スマートフォン用の表示で見る

メンソレータム

サイエンス

メンソレータム

めんそれーたむ

医薬品

軟膏の世界的トップブランド。商品名はmenthol(メンソール)+petrolatum(ワセリン)の造語

リトルナースが目印。

1894年米国ユッカ社(後のメンソレータム社)が開発。初期の製品は、原料のメントールとカンフルは日本産のものを使用しており、"The Great Japanese Salve"(すぐれた日本の軟膏)というキャッチフレーズが付いていた。*1

日本では、宣教師および建築家のウィリアム・メレル・ヴォリーズが、1920年近江セールズ株式会社(後の近江兄弟社)を設立し販売開始。

しかし、1974年には近江兄弟社倒産により販売権がロート製薬に移動。1988年にはロート製薬がメンソレータム社を傘下に収めた。
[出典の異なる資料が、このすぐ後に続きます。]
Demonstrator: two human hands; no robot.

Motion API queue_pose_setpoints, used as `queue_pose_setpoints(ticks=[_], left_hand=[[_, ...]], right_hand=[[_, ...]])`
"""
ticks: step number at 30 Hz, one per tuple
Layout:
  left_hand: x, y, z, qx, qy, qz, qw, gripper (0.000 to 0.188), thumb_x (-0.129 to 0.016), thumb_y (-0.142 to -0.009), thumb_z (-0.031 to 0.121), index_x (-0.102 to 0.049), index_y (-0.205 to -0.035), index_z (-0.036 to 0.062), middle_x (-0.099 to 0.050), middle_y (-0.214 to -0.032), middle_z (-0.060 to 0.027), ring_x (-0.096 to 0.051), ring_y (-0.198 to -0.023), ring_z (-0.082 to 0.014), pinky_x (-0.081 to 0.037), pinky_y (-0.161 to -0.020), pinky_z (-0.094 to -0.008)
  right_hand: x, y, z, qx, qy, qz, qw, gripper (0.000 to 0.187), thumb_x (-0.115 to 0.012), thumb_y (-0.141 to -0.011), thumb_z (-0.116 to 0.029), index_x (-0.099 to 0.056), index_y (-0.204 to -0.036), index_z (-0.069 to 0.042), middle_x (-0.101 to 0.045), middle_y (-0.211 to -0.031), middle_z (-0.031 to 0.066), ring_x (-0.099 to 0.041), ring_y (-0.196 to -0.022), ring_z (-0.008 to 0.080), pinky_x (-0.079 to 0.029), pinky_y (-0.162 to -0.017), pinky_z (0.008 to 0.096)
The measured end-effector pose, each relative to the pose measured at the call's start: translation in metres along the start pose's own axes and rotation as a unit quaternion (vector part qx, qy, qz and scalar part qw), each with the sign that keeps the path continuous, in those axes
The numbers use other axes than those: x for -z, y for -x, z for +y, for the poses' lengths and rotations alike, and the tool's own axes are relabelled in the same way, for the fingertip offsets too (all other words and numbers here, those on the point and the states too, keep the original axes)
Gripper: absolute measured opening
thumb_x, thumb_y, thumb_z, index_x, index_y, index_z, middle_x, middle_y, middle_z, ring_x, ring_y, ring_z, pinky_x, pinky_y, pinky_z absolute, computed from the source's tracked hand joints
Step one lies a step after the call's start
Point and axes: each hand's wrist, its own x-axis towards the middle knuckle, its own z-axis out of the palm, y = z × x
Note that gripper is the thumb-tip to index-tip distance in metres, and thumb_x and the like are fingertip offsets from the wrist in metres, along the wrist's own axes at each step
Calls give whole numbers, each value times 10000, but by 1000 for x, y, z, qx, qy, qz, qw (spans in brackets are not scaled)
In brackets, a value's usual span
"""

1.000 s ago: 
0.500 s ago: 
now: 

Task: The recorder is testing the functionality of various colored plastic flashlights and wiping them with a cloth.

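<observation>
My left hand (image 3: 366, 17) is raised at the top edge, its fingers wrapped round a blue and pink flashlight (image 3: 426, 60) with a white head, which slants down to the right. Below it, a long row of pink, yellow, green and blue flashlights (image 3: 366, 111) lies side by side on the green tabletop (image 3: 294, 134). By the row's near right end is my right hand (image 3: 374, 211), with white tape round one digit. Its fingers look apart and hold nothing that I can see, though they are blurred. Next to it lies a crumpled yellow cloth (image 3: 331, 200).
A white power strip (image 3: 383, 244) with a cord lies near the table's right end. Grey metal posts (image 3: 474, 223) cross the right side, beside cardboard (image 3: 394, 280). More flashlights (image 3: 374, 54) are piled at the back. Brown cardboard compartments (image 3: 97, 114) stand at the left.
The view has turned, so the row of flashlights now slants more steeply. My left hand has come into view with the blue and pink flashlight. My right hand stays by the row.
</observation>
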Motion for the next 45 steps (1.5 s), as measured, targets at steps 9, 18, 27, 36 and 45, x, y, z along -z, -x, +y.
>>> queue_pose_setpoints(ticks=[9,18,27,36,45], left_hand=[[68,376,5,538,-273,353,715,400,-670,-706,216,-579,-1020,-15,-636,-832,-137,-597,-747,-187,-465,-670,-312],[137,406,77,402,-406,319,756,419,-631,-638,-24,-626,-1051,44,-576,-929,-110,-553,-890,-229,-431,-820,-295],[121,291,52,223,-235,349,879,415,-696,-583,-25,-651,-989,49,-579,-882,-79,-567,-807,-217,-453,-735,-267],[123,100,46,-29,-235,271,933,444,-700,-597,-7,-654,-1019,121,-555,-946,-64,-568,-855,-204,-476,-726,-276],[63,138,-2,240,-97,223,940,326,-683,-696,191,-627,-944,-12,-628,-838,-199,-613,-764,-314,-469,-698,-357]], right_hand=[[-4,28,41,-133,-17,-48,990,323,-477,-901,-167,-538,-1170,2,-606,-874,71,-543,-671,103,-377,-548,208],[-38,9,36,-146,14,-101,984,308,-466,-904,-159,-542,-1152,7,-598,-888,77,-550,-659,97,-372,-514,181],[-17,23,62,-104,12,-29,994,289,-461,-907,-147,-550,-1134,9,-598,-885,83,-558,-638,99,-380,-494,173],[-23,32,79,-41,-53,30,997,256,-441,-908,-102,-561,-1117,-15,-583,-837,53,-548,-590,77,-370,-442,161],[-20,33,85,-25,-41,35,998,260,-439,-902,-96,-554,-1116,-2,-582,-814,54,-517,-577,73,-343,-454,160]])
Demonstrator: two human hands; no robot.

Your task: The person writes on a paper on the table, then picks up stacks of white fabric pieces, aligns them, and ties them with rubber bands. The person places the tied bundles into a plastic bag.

ちなみに近江兄弟社はその後、再建を行い、「メンターム」と言う軟膏を発売。

リトルナースについて

1917年に、"The Little Nurse for Little Ills"(小さな病気の小さな看護婦)というキャッチフレーズと共に描かれた、米国メンソレータム社の雑誌広告キャンペーンで生まれたキャラクターであるが、一説には、創業者A.A.ハイド氏の孫がモデルではないかと言われる。*2

モデルはシャーリー・テンプルではないか、という説も広まっているが、1928年生まれのため時代が合わない。

このキャラクターは米国で使われなくなって久しいが、後に日本版メンソレータムで復活して現在に至っている。なお、右向きの顔のオリジナル版と異なり、日本版のリトルナースは顔が左を向いている。日本版のデザインは、デザイナーの故・今竹七郎といわれる。

*1:Alex Taylor, Amazing Mentholatum and the Commerce of Curing the Common Cold, 1889-1955, ISBN 0-9786173-0-4, pp.12,19

*2:Alex Taylor著、Amazing Mentholatum and the Commerce of Curing the Common Cold, 1889-1955の85ページによると、1917年当時7〜8歳の孫という条件に合う少女は何人かいるとされているが、その一人として、A.A.ハイドの長男アルバートの娘で1910年生まれの、ベティー・ハイドを挙げている。